Стояло лето; июль был знойный. Друзья Кудинова нежились, купались в море — в Судаке и Гурзуфе; в эту пору на улицах Москвы не протолкнуться от приезжих.
И вот в это самое время Марта заставила его таскаться по магазинам: нужны новые обои, новые занавески, новая мебель.
Он находил, как ему казалось, хорошие, дорогие обои; брал на выбор два-три куска, привозил в мастерскую, чтобы показать их Марте. Вечером, когда она приходила, Кудинов раскатывал кусок на полу. Марта скептически оглядывала покупку: обои ей не нравились. Одни были просты, другие — желтоваты, третьи…
И он наутро снова отправлялся в бега — спешил или в Пассаж, или в ГУМ.

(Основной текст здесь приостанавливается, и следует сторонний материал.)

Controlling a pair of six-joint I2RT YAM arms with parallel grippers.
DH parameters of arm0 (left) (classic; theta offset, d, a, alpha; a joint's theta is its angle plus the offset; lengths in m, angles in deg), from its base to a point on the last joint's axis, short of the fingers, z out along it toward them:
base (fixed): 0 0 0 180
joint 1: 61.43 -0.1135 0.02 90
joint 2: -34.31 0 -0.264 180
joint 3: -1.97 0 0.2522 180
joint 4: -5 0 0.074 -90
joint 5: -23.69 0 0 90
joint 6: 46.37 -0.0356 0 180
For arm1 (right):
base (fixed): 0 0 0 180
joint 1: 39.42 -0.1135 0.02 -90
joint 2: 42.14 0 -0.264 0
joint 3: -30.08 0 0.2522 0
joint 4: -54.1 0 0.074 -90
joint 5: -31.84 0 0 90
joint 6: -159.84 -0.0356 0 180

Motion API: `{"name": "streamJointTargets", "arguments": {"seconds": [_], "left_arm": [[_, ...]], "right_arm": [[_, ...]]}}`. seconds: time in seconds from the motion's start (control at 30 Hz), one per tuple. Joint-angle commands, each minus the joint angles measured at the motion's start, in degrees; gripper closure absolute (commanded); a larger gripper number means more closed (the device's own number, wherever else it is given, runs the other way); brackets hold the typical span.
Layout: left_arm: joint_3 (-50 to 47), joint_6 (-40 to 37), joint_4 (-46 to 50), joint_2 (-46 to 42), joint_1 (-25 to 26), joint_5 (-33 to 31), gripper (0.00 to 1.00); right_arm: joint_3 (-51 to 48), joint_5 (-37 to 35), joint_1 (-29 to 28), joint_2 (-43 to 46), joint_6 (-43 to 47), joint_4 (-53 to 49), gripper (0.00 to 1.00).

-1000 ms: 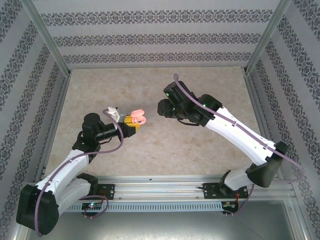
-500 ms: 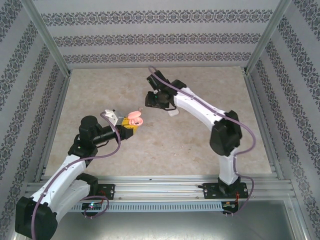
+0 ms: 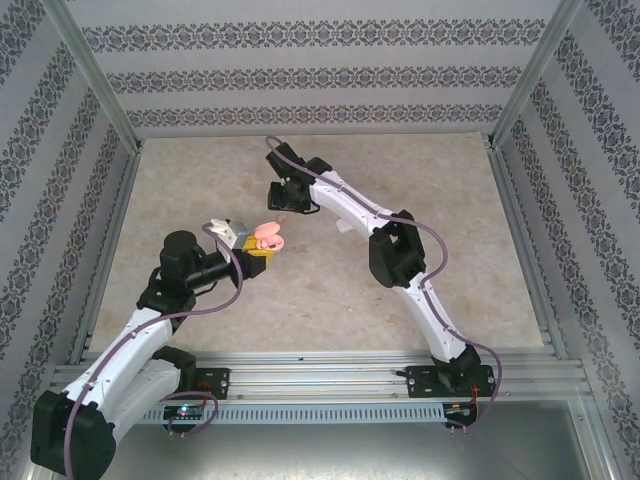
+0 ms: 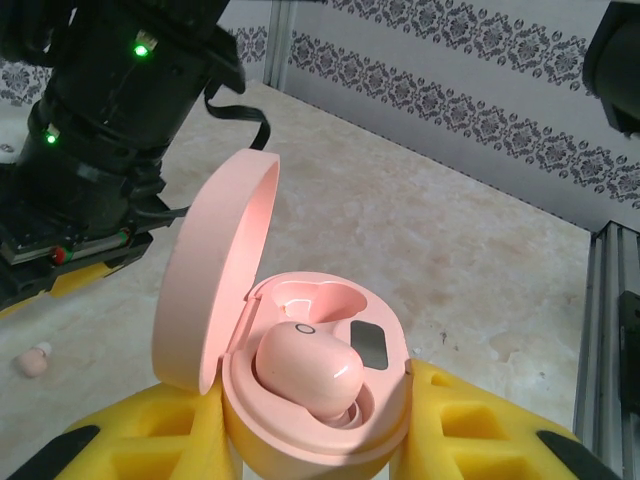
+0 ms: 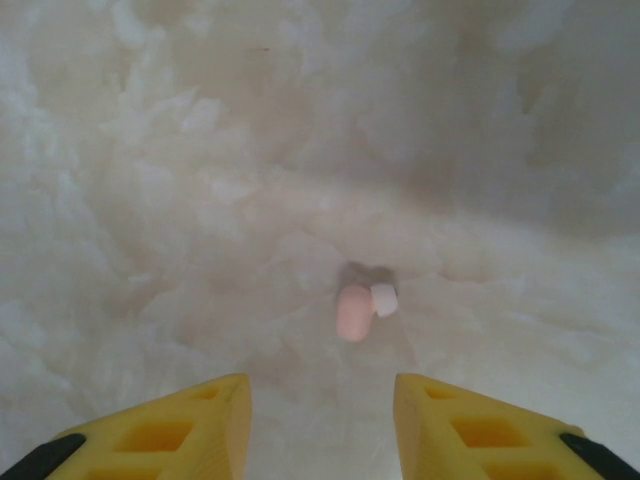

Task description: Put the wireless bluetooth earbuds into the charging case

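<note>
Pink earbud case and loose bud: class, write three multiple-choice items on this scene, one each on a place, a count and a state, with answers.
1. How many buds sit in the round pink plastic charging case? A) none B) one C) two
2. The case's lid is: A) shut B) detached C) hinged open
3. Where is the loose pale pink plastic earbud? A) on the marbled table, ahead of the right gripper B) inside the case C) on the lid
Key: 1B, one pink bud fills one well; 2C, it stands raised; 3A, it lies before the open fingers.
</note>
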Motion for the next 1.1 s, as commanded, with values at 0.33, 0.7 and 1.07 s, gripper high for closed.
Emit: {"name": "streamJointTargets", "arguments": {"seconds": [0.33,0.7,1.07], "left_arm": [[1.12,-1.22,-0.22,1.26,-0.57,0.42,0.77],[1.1,-2.19,1.54,0.54,-0.57,0.32,0.77],[0.6,-1.58,0.71,0.4,-0.5,0.79,0.77]], "right_arm": [[6.24,-1.91,-0.38,-8.09,6.65,4.82,0.56],[10.25,5.95,1.08,-13.16,10.6,3.38,0.56],[-1.38,8.35,0.91,-6.12,12.39,-0.48,0.58]]}}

Однажды Марта позвонила ему и сказала, что Славка Ипполитов купил приличные обои в хозяйственном магазине на Соколе. Игорь собрался и без особой охоты потащился на другой конец Москвы. Он помнит эту поездку очень хорошо: именно тогда случилось э т о.
Кудинов почувствовал слабость и тупые, ноющие боли в желудке. Он подумал, что это отравление. Вечером были друзья и был плов, и, видимо, соус оказался несвежим. Обои ему не понравились: какая-то мелкая шотландка, от которой рябит в глазах. Но он купил десяток рулонов и с этой ношей едва добрался до мастерской.
Он бросил сверток с рулонами у двери и лег на тахту. Ему показалось, что боль угомонилась, стала легче, и, когда пришла Марта, он даже не сказал ей. Она нашла обои шикарными и все ластилась и целовала его. Он не разделял ее веселости и за ужином был скучнее, чем всегда. Марта обижалась на его сдержанность и сказала, что он плохо выглядит. Это оттого, зудела она, что вчера он много выпил портвейна, а портвейн летом пить совсем нельзя — лучше пить водку.
Кудинов промолчал.
Марта засобиралась домой: завтра утром, до работы, ей надо было забежать к портнихе.
Игорь Николаевич не удерживал ее.
Ночью ему стало совсем плохо. Появились очень нехорошие симптомы: рвота и кровь.
Игорь не засыпал ни на минуту, и в девятом часу, когда Марта, спешившая к портнихе, ехала в метро, он был уже в поликлинике. До этого ему несколько раз приходилось бывать у своего лечащего врача: брал справку о состоянии здоровья для Дома творчества.
Лечащий врач был молод и, как все молодые люди, причастные к искусству, носил черную бородку и усы и очень любил всякие светские разговоры.
— Не кажется ли вам, Игорь Николаевич, — говорил он о только что закрывшейся выставке, — что в нашем изобразительном искусстве преобладает повествовательность. Не философичность, глубина, в хорошем смысле слова, а описательность. Все этюды, зарисовочки. Нет эпохальных полотен, вроде вашей «Эльвиры»…
Доктор знал всех художников по имени и отчеству и любил справляться, что нового у них в работе. Одним словом, даже из-за пустяковой справки, на которую в Доме творчества никто и не глядел, он держал тебя целый час.
Теперь, когда Кудинов явился с жалобой на здоровье и рассказал ему обо всем, доктор напустил на себя важность: суетился, бегал куда-то и все время повторял глубокомысленно: «Да-да»… и снова: «Да-да»… Однако не осмотрел Игоря, не послушал, не прощупал желудок, а сунул ему в руки целый десяток листков — пустил его п о в с е м у к р у г у, как он выразился при этом.
Игорь весь день ходил из одного кабинета в другой. В одном ему шептали на ухо, проверяя слух; в другом — проверяли зрение. Одним словом, когда он очутился в темном рентгеновском кабинете, ему сказали, что сегодня уже поздно: просвечиваться надо утром, на тощий желудок.
Назавтра он пришел, как ему велели. Врач-рентгенолог — пожилая женщина с бледным, бескровным лицом — долго держала его, повертывая так и этак. Его заставили пить какую-то противную, безвкусную жидкость; ложиться и вставать; врач охала, вздыхала, расспрашивала о том, курит ли он, много ли, как питается, какими болезнями болел в детстве, — как будто, черт возьми, корь могла дать осложнение через тридцать лет! И самое обидное, что после всего этого ему ничего не сказали. Врач попросила его прийти еще раз, во вторник: будет профессор, специалист по желудочным болезням, он посмотрит снимки и поставит окончательный диагноз.